ISIS fighters to be returned to France; interior minister says prison awaits

ISIS terrorists at a training camp in Iraq. (Youtube/Screenshot)

A report says that French citizens held by Kurds in Syria will be repatriated because their captors don’t want them. 

By World Israel News staff

Some 130 French citizens who fought in the ranks of the Islamic State terror network (ISIS) reportedly will be returned to France by their Syrian captors, according to French-based BFM TV, citing unnamed sources.

The people in question are said to be held in northeast Syria by Kurdish forces who don’t want to keep them.

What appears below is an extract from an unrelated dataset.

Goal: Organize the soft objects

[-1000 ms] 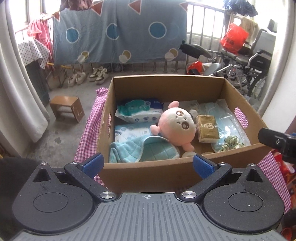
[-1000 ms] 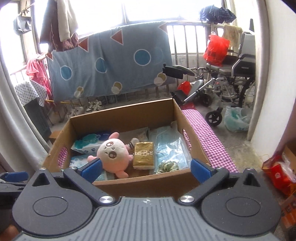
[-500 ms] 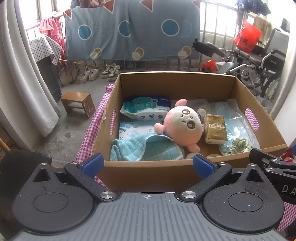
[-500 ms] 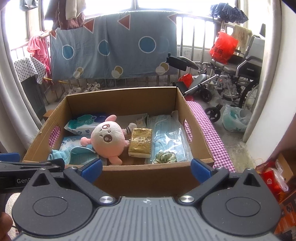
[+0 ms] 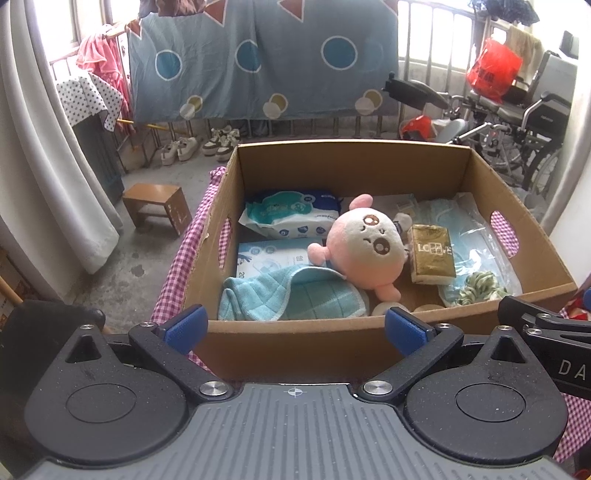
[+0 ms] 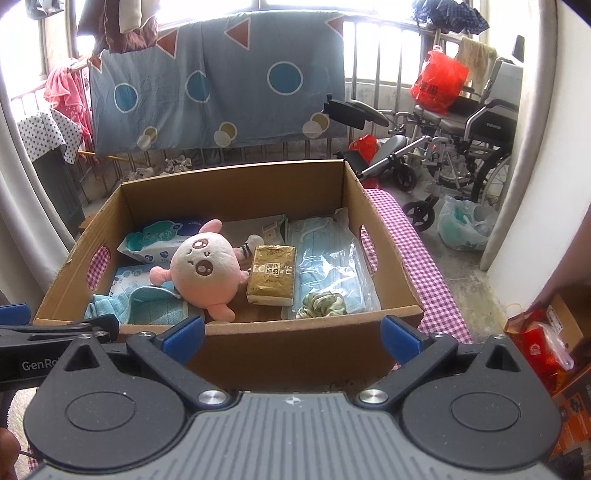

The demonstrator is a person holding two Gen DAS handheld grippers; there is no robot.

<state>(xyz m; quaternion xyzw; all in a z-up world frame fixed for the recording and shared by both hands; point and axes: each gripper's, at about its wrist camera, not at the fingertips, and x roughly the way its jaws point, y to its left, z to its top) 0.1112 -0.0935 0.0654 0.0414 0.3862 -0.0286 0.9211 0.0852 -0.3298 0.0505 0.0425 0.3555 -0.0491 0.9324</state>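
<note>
From where I stand, the cardboard box [image 5: 332, 343] already holds the soft things: left to right, a blue cloth [image 5: 291, 295], pink plush [image 5: 365, 251], tissue pack [image 5: 432, 254] and green scrunchie [image 5: 480, 288]. The left gripper [image 5: 295, 325] and right gripper [image 6: 291, 334] hover before the near wall, fingers spread wide and empty, so the task looks nearly done or barely started; I can't tell which.

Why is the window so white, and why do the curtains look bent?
In the right wrist view, daylight through the window is too bright for the camera, so it washes out to white while the box stays clear. In the left wrist view, the fisheye lens curves things near the edges, so the curtain bows, and the corners go dark.
</note>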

French Interior Minister Christophe Castaner was interviewed Tuesday by BFM TV but would not specifically confirm the report, though he said that any such individuals would face due process once they arrived in France.

“The Americans are disengaging from Syria, and a certain number of people could be released,” he said.

“They will want to come back to France. They are now in Syria and Iraq. I am not master of their destiny,” Castaner added. “They can come to France, but they will be put in prison and judged.”

BFM reported that French prisons currently hold about 500 men who had gone abroad to join various Islamic terrorist groups.

French officials appear to prefer that these people face trial where they committed the alleged crimes. Iraq apparently is willing to do so, but Kurdish leaders argue that they lack the means, especially since the U.S., which has protected the Kurds, is in the midst of pulling out of Syria.

There is resistance in various European countries to the repatriation of ISIS fighters.

The Soufan Center, a risk advisory company, estimates that about 2,000 French have joined Islamic State since the Syrian civil war began in 2011. The 2015 terror attacks in Paris were carried out, according to authorities, by French and Belgian members of Islamic State sent from its stronghold in Raqqa, which was overrun by Kurdish forces in 2017.